Cabinet secretary accuses AG of ‘coup’ over opposition to gov’t efforts to exempt Haredim from IDF service

Jeremy Sharon is The Times of Israel’s legal affairs and settlements reporter

Cabinet Secretary Yossi Fuchs arrives for a meeting with families of hostages held by Hamas in Gaza, as well as Israelis who were released from the terror group's captivity, in Herzliya, on December 5, 2023. (Avshalom Sassoni/Flash90)
Cabinet Secretary Yossi Fuchs arrives for a meeting with families of hostages held by Hamas in Gaza, as well as Israelis who were released from the terror group's captivity, in Herzliya, on December 5, 2023. (Avshalom Sassoni/Flash90)

Cabinet Secretary Yossi Fuchs assails Attorney General Gali Baharav-Miara in a note to the High Court of Justice, accusing her of carrying out an “administrative coup” in her handling of the government’s stance regarding petitions demanding the conscription of ultra-Orthodox yeshiva students.

Fuch’s comments come after the Attorney General’s Office upbraided the government on Wednesday for having passed a decision asserting that the Defense Ministry, the Education Ministry and the IDF can have private counsel representation in the High Court for the government’s position that it can continue to fund ultra-Orthodox yeshivas and not draft ultra-Orthodox yeshiva students, in direct opposition to the attorney general’s position.

“The attorney general is carrying out an administrative coup, unfounded and unprecedented in Israel and in any other country in the world,” Fuchs writes in his note to the High Court, Ynet reports.

Fuchs accused the Attorney General’s Office of trying to replace the government and unjustly separating the government from its ministries by allowing the government to obtain private counsel in the Haredi conscription and yeshiva funding petitions but not the ministries that implement those policies.

On Wednesday, Deputy Attorney General Gil Limon said the government’s attempt to secure private counsel for those agencies was an attempt to circumvent the attorney general’s position that yeshiva funding must be halted and efforts made to draft ultra-Orthodox men into the army after the legal framework enabling the previous policies expired at the end of June 2023 and March 2024.

War cabinet minister and head of the National Unity party Benny Gantz replies to Fuch’s broadside, strongly criticizing him by saying “the cabinet secretary surely knows that in the State of Israel, the government is not above the law, and never will be.”

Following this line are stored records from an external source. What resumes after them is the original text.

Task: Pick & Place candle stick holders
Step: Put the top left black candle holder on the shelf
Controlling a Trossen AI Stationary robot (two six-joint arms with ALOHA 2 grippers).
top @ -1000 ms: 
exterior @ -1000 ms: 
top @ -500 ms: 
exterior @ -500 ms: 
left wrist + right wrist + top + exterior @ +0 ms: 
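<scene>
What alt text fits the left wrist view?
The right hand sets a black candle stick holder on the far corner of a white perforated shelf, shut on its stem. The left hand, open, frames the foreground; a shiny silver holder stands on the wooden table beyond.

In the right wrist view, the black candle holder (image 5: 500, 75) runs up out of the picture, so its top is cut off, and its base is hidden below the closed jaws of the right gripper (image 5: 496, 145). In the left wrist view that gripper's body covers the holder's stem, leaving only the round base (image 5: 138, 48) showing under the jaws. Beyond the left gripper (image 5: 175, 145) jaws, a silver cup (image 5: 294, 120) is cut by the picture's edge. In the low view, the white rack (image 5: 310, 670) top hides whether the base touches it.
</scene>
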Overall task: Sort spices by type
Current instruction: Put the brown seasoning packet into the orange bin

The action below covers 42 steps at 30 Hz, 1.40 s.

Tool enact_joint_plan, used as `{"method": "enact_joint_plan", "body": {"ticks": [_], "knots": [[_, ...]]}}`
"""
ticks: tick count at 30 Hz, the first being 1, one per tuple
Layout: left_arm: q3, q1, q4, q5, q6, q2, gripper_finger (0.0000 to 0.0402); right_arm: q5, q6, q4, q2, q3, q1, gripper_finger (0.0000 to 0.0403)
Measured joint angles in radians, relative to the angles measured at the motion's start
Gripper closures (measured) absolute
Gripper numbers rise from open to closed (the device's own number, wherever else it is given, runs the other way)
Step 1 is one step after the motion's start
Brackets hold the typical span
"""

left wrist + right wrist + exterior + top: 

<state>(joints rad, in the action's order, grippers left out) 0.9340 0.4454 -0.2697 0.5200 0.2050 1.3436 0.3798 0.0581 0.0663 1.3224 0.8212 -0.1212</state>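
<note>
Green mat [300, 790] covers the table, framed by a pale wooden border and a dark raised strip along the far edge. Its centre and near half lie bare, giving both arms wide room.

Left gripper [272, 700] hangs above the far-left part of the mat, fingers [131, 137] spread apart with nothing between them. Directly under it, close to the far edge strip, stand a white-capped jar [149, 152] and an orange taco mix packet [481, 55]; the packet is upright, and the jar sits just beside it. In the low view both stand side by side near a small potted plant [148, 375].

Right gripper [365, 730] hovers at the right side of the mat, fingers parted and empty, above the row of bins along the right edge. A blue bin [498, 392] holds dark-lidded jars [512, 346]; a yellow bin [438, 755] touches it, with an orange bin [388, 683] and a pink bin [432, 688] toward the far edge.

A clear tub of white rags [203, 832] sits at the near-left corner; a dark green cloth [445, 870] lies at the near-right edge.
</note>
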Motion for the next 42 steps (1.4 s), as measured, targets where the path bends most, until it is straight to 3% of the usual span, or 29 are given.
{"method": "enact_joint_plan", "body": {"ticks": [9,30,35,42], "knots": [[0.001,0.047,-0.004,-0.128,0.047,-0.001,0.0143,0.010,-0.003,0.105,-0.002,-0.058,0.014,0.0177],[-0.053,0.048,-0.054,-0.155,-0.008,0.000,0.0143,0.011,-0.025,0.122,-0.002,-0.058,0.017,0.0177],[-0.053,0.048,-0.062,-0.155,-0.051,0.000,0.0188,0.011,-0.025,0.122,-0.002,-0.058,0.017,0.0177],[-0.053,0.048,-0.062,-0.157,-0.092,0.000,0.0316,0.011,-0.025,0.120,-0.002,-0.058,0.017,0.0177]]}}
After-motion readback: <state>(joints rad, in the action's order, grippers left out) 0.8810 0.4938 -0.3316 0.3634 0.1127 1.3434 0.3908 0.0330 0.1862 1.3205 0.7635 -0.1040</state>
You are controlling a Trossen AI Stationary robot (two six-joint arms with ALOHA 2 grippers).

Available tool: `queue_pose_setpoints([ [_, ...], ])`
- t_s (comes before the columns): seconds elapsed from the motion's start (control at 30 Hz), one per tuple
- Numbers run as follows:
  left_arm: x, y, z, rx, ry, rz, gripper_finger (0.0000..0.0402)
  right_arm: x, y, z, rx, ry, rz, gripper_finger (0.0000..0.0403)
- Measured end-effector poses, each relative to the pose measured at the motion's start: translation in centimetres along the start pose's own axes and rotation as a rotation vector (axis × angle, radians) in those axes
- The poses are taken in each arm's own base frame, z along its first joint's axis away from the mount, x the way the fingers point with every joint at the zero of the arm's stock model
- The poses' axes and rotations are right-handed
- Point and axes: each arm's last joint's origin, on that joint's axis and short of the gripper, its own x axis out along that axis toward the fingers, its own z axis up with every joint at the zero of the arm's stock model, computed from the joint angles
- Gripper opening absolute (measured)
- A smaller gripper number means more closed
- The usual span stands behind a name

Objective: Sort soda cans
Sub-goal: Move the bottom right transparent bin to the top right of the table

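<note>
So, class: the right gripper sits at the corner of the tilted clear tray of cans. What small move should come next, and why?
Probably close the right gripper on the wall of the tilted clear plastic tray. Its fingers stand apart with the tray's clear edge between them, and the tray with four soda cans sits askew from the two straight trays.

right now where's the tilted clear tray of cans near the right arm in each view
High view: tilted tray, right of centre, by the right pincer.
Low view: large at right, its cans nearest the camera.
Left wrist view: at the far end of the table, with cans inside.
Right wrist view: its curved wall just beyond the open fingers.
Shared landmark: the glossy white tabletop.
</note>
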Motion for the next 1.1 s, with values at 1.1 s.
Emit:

Gantz also takes a swipe at Prime Minister Benjamin Netanyahu over his efforts to persist with funding Haredi yeshivas and not drafting Haredi men into the army, saying he is sure the court will not accept the government’s position “which the prime minister is leading [and] which lacks national responsibility.”

Gantz adds: “All of this is due to the political need to bring about a draft evasion law which will harm the security of the state and its resilience during a time of war.”